►

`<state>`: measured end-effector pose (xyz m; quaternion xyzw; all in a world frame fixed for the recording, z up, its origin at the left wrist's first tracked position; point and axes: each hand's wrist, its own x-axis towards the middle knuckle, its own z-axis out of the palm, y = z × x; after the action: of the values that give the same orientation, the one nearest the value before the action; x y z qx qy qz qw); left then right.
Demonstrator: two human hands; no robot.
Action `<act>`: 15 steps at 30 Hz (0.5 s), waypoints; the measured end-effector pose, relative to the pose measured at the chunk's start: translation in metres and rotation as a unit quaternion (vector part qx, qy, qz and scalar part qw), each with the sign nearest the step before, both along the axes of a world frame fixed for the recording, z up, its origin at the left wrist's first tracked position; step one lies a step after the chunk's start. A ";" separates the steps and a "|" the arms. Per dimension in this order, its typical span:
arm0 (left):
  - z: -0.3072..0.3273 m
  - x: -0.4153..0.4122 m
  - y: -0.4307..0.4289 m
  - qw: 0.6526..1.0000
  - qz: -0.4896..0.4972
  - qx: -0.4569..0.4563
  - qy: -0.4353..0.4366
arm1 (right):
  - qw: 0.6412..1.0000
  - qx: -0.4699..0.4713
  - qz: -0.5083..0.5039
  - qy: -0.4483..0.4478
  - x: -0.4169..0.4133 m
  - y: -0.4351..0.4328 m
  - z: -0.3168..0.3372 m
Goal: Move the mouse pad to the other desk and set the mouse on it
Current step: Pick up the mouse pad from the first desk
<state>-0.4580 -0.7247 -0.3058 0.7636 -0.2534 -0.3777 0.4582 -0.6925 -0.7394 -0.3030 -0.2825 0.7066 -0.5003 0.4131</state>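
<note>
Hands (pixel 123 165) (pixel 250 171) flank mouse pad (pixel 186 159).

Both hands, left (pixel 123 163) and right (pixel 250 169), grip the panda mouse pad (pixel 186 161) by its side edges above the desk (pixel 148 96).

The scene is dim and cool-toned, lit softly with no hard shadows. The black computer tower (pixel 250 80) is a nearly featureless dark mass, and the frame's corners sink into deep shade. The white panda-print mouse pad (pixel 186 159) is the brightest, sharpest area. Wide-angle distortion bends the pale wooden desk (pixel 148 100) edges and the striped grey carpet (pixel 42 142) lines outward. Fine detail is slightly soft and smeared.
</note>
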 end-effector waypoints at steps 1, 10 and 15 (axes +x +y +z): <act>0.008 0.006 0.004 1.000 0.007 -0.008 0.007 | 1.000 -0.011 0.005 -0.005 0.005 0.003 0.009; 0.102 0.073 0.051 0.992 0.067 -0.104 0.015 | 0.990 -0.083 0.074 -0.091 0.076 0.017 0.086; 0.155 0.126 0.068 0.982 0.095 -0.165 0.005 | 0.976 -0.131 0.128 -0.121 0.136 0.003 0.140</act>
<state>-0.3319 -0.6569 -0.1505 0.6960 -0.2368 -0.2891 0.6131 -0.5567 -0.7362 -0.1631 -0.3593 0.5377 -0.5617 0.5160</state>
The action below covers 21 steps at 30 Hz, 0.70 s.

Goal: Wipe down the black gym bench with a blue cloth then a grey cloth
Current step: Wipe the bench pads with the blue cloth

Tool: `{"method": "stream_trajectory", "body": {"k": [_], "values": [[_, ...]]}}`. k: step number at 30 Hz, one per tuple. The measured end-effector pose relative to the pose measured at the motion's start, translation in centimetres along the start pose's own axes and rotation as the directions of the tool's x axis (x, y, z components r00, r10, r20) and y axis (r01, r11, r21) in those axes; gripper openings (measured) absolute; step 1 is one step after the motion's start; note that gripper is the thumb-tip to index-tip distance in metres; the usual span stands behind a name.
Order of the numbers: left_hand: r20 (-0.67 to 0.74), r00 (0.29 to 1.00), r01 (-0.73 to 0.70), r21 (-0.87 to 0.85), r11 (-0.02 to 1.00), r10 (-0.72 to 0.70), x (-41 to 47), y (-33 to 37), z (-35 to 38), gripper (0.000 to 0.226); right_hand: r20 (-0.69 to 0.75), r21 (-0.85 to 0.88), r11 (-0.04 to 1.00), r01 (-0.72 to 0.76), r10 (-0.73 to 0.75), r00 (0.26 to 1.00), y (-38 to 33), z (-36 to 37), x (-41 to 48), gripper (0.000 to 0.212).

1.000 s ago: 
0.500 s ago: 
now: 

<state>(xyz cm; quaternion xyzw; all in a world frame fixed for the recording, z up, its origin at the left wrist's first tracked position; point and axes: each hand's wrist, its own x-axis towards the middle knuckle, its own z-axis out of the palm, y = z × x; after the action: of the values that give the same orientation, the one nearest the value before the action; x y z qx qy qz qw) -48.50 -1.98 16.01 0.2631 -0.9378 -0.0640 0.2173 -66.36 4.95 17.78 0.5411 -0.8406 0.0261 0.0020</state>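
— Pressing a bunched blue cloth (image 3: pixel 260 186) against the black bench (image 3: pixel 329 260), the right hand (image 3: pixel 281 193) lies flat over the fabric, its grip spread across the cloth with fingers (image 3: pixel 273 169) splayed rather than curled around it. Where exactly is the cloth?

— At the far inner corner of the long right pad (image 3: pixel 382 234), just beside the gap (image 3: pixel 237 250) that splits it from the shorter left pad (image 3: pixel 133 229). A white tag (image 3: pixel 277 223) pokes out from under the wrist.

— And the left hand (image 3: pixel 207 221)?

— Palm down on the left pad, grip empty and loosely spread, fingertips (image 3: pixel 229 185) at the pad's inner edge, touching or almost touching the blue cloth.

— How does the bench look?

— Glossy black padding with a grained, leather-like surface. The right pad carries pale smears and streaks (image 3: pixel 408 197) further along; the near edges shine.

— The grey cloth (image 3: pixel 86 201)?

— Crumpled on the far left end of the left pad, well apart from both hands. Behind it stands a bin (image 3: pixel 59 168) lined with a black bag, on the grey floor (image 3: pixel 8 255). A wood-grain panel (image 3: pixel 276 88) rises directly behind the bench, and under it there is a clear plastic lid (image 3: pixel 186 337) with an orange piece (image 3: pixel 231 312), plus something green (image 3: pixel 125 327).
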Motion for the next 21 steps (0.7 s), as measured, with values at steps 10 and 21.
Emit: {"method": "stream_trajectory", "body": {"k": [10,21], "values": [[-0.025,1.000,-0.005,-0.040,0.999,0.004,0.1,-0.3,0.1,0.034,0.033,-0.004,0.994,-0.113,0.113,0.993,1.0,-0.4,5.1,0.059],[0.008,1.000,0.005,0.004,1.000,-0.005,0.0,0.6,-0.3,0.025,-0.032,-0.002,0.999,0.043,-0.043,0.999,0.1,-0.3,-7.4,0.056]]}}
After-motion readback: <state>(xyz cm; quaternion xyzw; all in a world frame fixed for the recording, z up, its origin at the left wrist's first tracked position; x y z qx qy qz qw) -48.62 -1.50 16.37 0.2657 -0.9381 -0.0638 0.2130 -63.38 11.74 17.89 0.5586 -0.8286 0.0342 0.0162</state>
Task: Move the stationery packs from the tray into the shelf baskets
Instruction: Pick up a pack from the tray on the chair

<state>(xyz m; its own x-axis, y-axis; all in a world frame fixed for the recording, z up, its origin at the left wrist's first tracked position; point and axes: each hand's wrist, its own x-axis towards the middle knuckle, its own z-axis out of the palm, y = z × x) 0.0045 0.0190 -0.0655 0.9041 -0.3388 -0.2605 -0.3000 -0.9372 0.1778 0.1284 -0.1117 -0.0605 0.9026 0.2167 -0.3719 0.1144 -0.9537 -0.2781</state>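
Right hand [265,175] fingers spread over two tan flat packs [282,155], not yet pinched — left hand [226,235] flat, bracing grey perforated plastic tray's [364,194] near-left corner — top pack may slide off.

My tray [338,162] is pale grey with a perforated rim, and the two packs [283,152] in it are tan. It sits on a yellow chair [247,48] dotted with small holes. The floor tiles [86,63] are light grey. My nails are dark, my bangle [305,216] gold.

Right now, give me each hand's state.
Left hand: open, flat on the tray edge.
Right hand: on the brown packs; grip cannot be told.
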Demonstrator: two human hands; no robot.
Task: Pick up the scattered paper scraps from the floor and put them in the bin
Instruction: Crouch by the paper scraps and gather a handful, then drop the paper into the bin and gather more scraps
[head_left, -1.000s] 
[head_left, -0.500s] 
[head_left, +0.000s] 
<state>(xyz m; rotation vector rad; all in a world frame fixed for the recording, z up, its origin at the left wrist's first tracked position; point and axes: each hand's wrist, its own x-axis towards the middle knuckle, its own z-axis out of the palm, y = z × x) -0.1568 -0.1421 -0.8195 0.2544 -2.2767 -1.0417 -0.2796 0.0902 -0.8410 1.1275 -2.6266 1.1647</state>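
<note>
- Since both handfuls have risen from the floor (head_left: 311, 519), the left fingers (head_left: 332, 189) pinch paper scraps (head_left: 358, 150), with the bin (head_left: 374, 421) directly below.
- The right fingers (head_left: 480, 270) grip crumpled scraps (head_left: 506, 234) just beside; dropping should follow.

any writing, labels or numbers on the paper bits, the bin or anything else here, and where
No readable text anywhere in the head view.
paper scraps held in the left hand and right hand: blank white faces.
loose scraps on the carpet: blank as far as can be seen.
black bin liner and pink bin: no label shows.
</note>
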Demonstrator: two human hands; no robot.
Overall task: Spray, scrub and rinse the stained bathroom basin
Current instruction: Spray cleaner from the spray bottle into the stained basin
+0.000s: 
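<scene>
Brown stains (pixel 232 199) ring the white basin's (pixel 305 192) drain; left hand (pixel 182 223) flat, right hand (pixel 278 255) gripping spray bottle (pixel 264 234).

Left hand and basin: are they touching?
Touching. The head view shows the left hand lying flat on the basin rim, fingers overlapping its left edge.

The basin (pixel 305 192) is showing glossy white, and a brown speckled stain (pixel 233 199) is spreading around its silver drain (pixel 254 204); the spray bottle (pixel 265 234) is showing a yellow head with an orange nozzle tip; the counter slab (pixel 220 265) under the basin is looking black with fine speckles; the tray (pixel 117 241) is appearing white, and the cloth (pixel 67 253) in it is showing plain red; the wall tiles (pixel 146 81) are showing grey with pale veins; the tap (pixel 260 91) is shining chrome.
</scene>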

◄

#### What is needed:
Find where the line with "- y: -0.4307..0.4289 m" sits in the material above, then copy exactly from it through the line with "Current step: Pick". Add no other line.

#### Output of the exercise:
  - y: -0.4307..0.4289 m
  - qw: 0.6526..1.0000
  - qz: -0.4896..0.4972
  - qx: -0.4569..0.4563
  - qy: -0.4353..0.4366
arm1 (right):
  - qw: 0.6412..1.0000
  - qx: -0.4699..0.4713
  - qz: -0.5083..0.5039
  - qy: -0.4483..0.4478
  - x: -0.4169..0.4133 m
  - y: -0.4351..0.4328 m
  - z: -0.3168..0.3372 m
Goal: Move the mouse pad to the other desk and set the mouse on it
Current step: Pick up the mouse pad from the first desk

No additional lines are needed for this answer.